• EXERCISE
Without changing anything, set down every line shown below.

Segment Start: DATA FOR THIS EXERCISE

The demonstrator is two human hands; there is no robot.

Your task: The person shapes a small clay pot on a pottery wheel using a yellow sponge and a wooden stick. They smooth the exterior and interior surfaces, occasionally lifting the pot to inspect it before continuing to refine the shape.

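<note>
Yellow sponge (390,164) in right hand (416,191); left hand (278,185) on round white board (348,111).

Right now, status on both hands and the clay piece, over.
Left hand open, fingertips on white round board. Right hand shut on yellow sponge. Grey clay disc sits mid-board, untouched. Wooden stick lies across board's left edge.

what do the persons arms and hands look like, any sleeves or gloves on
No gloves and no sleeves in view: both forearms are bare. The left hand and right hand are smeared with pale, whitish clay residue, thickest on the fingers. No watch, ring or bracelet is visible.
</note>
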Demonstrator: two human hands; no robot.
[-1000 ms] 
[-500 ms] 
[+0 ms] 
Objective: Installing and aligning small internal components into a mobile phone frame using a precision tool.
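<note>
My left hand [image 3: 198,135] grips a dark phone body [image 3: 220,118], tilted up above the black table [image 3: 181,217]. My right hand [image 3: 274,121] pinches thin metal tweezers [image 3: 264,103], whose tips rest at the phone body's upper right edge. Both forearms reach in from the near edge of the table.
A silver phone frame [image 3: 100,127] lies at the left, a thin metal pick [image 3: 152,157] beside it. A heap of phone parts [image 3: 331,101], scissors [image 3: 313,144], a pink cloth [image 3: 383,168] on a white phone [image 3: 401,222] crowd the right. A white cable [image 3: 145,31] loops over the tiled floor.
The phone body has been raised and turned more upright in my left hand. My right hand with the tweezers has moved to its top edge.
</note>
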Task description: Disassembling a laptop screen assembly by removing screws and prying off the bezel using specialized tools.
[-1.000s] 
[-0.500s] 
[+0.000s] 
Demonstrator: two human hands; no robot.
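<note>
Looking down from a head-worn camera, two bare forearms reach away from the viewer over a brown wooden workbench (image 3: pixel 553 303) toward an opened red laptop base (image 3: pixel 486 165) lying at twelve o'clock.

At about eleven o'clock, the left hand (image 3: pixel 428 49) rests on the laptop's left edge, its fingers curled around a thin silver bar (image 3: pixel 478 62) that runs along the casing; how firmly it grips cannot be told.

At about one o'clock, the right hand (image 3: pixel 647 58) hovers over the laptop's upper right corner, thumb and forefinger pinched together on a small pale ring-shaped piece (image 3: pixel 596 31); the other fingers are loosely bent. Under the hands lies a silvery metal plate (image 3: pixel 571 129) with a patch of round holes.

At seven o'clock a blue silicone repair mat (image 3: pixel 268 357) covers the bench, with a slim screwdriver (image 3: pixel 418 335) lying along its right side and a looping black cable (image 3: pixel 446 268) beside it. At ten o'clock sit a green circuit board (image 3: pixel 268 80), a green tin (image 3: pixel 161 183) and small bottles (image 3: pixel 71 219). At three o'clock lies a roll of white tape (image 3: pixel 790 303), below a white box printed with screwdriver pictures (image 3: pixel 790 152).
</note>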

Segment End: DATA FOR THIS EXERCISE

• ANSWER TO THE PROBLEM
The demonstrator is two human hands; there is no robot.

Your task: The person shapes a small clay pot on a pottery wheel using a yellow sponge and a wooden stick. They smooth the exterior and interior surfaces, occasionally lifting the pot to inspect it before continuing to refine the shape.

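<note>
Yellow sponge (390,164) in right hand (416,191); left hand (278,185) on round white board (348,111).

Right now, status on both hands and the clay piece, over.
Left hand open, fingertips on white round board. Right hand shut on yellow sponge. Grey clay disc sits mid-board, untouched. Wooden stick lies across board's left edge.

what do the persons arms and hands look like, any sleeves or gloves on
No gloves and no sleeves in view: both forearms are bare. The left hand and right hand are smeared with pale, whitish clay residue, thickest on the fingers. No watch, ring or bracelet is visible.
</note>
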Demonstrator: two human hands; no robot.
[-1000 ms] 
[-500 ms] 
[+0 ms] 
Objective: Installing and aligning small internal components into a mobile phone frame using a precision tool.
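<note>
My left hand [image 3: 198,135] grips a dark phone body [image 3: 220,118], tilted up above the black table [image 3: 181,217]. My right hand [image 3: 274,121] pinches thin metal tweezers [image 3: 264,103], whose tips rest at the phone body's upper right edge. Both forearms reach in from the near edge of the table.
A silver phone frame [image 3: 100,127] lies at the left, a thin metal pick [image 3: 152,157] beside it. A heap of phone parts [image 3: 331,101], scissors [image 3: 313,144], a pink cloth [image 3: 383,168] on a white phone [image 3: 401,222] crowd the right. A white cable [image 3: 145,31] loops over the tiled floor.
The phone body has been raised and turned more upright in my left hand. My right hand with the tweezers has moved to its top edge.
</note>
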Task description: Disassembling a laptop screen assembly by removing screws and prying off the bezel using specialized tools.
[-1.000s] 
[-0.500s] 
[+0.000s] 
Demonstrator: two human hands; no robot.
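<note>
Looking down from a head-worn camera, two bare forearms reach away from the viewer over a brown wooden workbench (image 3: pixel 553 303) toward an opened red laptop base (image 3: pixel 486 165) lying at twelve o'clock.

At about eleven o'clock, the left hand (image 3: pixel 428 49) rests on the laptop's left edge, its fingers curled around a thin silver bar (image 3: pixel 478 62) that runs along the casing; how firmly it grips cannot be told.

At about one o'clock, the right hand (image 3: pixel 647 58) hovers over the laptop's upper right corner, thumb and forefinger pinched together on a small pale ring-shaped piece (image 3: pixel 596 31); the other fingers are loosely bent. Under the hands lies a silvery metal plate (image 3: pixel 571 129) with a patch of round holes.

At seven o'clock a blue silicone repair mat (image 3: pixel 268 357) covers the bench, with a slim screwdriver (image 3: pixel 418 335) lying along its right side and a looping black cable (image 3: pixel 446 268) beside it. At ten o'clock sit a green circuit board (image 3: pixel 268 80), a green tin (image 3: pixel 161 183) and small bottles (image 3: pixel 71 219). At three o'clock lies a roll of white tape (image 3: pixel 790 303), below a white box printed with screwdriver pictures (image 3: pixel 790 152).
</note>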

The output for this exercise is now complete.